* What to do
Return all of the data exactly as given.

BEGIN Data block

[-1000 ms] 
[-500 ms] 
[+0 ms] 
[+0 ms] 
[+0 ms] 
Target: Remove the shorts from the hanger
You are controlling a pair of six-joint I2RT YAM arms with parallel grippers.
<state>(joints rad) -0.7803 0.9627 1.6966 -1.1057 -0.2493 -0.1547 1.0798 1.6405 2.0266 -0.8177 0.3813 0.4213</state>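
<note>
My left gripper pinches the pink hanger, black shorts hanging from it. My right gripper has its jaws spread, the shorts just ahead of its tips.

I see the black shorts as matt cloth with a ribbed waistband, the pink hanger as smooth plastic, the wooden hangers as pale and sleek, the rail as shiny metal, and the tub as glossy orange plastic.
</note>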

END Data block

* Exercise result
[-1000 ms] 
[-500 ms] 
[+0 ms] 
[+0 ms] 
[+0 ms] 
Target: Remove the shorts from the hanger
You are controlling a pair of six-joint I2RT YAM arms with parallel grippers.
<state>(joints rad) -0.7803 0.9627 1.6966 -1.1057 -0.2493 -0.1547 1.0798 1.6405 2.0266 -0.8177 0.3813 0.4213</state>
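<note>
My left gripper pinches the pink hanger, black shorts hanging from it. My right gripper has its jaws spread, the shorts just ahead of its tips.

I see the black shorts as matt cloth with a ribbed waistband, the pink hanger as smooth plastic, the wooden hangers as pale and sleek, the rail as shiny metal, and the tub as glossy orange plastic.
</note>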

Work on this exercise has been finished.